▶ **Information provided**:
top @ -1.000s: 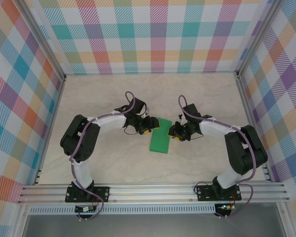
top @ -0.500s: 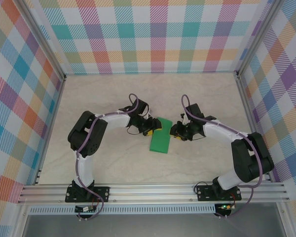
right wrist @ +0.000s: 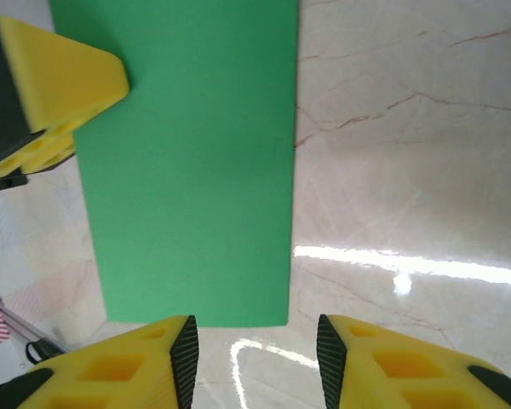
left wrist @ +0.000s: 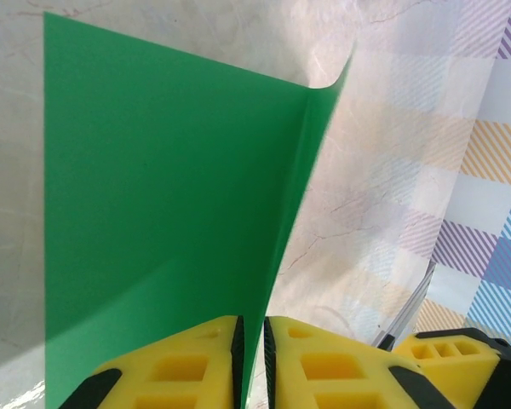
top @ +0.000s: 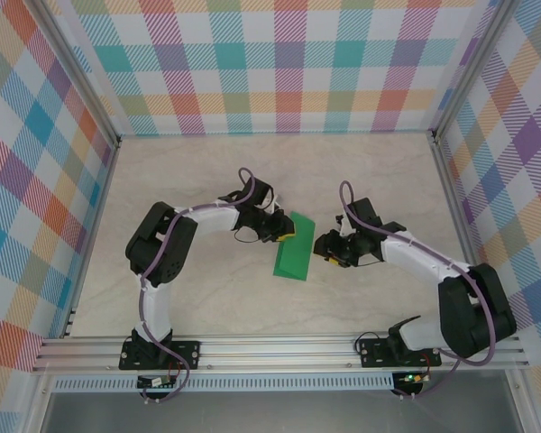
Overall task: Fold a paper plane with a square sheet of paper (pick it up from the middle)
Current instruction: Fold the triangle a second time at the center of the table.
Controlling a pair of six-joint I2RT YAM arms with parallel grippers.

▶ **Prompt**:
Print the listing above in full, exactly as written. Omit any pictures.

▶ **Solution below**:
top @ -1.000s: 
top @ -0.500s: 
right wrist @ +0.000s: 
left wrist @ +0.000s: 
top @ +0.000s: 
Overall task: Fold a paper plane with a square sheet of paper (pick it up from the middle)
Current instruction: Fold the triangle a second time at the center of the table.
Controlling a pair of six-joint I2RT YAM arms with parallel grippers.

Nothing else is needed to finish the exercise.